My RRW1 assignment is done and dusted, and Brendan has escaped to the other side of the world for over three weeks. It is summer there. It is still winter here and I am alone except for two bored-looking cats. But at least this means I have plenty of time and space to catch up with my WrAP reading… which I neglected throughout the wailing and gnashing of teeth that was the writing of my RRW1 essay. In expectation of some extended solitude over the next few weeks I have drawn up a fairly ambitious study schedule and got some books out from the Institute of Education library.
The thought of actually reading a whole non-fiction book is fairly daunting. But for WrAP I have to write a book review, and I guess reading a book is a pre-requisite. I’ve ordered two shiny new paperbacks – Martin Weller’s The Digital Scholar – which I’ve dipped into online before – and Knud Illeris’ Transformative Learning and Identity – which one of my twitter buddies recommended. I thought the latter would be particularly interesting for me personally. I worry that my own sense of identity is quite poorly-formed, and that this is going to be a sticking-point for other assignments; the WrAP assignment demands I refer to my ‘life narrative’, for example. A combination of factors means that I tend to go a bit blank when I’m asked to write or talk about where I’ve come from: A massive bang on the head when I was 25, not much contact with family, a repeated pattern of breaking ties and starting afresh in my personal life (the last time only 18 months ago), and a couple of episodes of depression. There have been plenty of good bits too – no need for the sound of violins – but I find it uncomfortable to look back, and impossible to recall with any confidence who I was, what I’ve done, and how my perspective has changed.

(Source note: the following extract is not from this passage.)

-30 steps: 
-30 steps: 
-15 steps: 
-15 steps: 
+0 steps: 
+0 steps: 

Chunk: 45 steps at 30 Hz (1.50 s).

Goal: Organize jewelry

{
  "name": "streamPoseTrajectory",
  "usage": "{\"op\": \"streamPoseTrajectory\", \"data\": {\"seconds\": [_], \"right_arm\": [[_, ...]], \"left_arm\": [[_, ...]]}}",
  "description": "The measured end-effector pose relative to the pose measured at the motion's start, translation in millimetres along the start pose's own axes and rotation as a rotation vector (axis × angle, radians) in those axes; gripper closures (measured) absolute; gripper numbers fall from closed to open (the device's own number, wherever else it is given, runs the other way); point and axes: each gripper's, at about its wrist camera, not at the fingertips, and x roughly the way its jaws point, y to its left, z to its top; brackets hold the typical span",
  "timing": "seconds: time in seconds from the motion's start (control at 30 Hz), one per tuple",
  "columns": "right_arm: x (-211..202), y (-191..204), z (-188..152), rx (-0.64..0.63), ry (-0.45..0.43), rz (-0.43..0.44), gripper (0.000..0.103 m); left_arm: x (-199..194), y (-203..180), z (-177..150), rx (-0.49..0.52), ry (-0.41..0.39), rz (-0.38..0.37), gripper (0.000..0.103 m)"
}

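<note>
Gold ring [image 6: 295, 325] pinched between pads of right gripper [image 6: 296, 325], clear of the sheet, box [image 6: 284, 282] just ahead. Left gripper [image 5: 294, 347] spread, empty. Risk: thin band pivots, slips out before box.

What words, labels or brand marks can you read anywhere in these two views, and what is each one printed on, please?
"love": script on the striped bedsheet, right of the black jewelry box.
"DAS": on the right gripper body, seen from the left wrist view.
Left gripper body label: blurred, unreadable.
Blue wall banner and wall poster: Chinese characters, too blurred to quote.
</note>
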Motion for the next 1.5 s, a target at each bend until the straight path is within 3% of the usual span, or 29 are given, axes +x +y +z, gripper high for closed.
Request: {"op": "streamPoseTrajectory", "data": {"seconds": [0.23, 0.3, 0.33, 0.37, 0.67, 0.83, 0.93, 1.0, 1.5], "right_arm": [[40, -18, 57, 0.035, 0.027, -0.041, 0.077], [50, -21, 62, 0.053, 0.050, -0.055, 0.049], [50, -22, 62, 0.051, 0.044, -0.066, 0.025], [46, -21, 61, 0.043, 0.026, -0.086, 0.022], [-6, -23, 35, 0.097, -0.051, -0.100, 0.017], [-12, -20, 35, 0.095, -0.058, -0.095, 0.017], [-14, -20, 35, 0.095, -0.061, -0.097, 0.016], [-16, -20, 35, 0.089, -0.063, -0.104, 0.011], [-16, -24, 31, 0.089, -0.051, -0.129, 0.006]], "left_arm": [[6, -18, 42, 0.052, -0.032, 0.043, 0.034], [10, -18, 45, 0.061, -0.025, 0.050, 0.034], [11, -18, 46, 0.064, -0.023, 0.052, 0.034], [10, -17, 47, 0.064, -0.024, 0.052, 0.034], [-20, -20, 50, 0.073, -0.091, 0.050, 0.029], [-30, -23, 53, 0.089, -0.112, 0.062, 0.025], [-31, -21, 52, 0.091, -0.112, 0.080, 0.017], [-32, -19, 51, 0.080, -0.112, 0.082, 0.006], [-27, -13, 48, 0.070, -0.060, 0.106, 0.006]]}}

However, I’m now beginning to think that maybe this *is* my life narrative… perhaps the repeated ‘clean slates’, my uncertainty about who I am, and my distrust of my powers of recall are primary factors in how I choose to work and learn. Recording everything on this blog, for example – documenting the journey; my thoughts and feelings about what I’ve read. Developing an online identity to compensate for the perceived lack of a tangible real-world identity. It makes sense.
Anyhow… my plan for tonight is to re-visit the notes I made on the first two readings for the Writing for Academic Practice unit – both by Ken Hyland – and to augment these with some notes on another chapter of Academic Discourse – Chapter 6: Student Discourses.